What is missing heritability?
Missing heritability is the gap between the heritability estimated from twin and family studies and the much smaller fraction that early genome-wide association studies (GWAS) could explain with individually significant variants. Human height, for example, is about 80% heritable by twin studies, yet the first large GWAS around 2010 identified common variants accounting for only about 5% of variance — the rest was 'missing.' Proposed explanations include: thousands of variants of tiny effect below genome-wide significance thresholds (polygenicity), rare variants not captured by common-SNP arrays, structural variation, gene–gene and gene–environment interactions, and possible overestimation by twin studies. Methods that sum the effects of all SNPs at once (GCTA/GREML, Yang et al. 2010) recovered much of the gap — showing about half of height's heritability sits in common SNPs — and by 2022 GWAS meta-analyses of over five million people captured the large majority of the common-variant heritability, largely resolving the puzzle for height while it persists for many complex diseases.

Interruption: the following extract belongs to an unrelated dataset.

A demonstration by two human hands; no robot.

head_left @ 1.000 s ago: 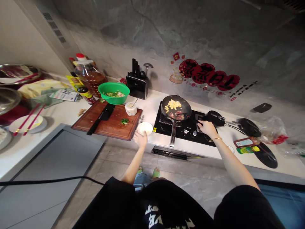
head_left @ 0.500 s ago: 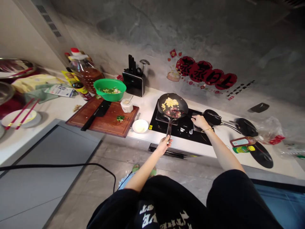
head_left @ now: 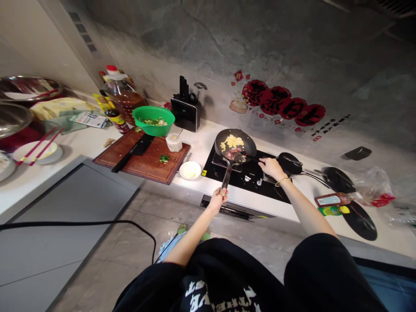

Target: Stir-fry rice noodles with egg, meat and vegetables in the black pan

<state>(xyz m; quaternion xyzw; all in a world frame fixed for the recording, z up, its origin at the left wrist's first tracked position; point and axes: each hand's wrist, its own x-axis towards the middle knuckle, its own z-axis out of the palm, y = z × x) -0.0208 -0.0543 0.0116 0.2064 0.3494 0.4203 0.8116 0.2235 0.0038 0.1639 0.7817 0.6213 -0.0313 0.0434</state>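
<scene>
My left hand [head_left: 218,201] is wrapped around the handle of a dark wok [head_left: 248,141] on the left burner of the hob. Inside the wok, yellow scrambled egg [head_left: 232,141] lies toward the back, with pinkish-brown meat pieces [head_left: 232,153] nearer the handle. From the right, my right hand [head_left: 273,168] grips a dark-handled spatula [head_left: 252,157]. Its head reaches in among the meat, and its exact shape is hard to make out. A small white bowl [head_left: 190,170] stands left of the hob.
A wooden chopping board [head_left: 146,167] carries a black cleaver [head_left: 139,147], chopped greens [head_left: 164,158] and a white jar [head_left: 174,142]. Beyond it are a green colander [head_left: 154,117] and a knife block [head_left: 184,113]. A small lidded pan [head_left: 289,163] sits right of the wok, near bottles [head_left: 333,199].
The spatula head has shifted slightly left among the meat. The wok handle and my left hand have swung a little left and down. The view has turned slightly.
</scene>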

Is heritability the same as inheritance?
No. Inheritance is the biological transmission of alleles from parent to offspring — the Mendelian machinery of genes passing down generations. Heritability is a population-level statistic that quantifies how much of the observed variation in a trait tracks genetic differences among individuals in that specific population and environment. A trait can be perfectly inherited genetically yet have zero heritability: number of fingers is genetically specified, but almost all variation you see (missing fingers) comes from accidents, so its heritability is near zero because there is essentially no genetic variance driving the variation. Conversely, a trait can show high heritability while its between-population differences are entirely environmental. The word 'heritability' invites confusion precisely because it sounds like it measures how strongly a trait is inherited — but it measures the sources of variance, not the strength of genetic causation in any individual.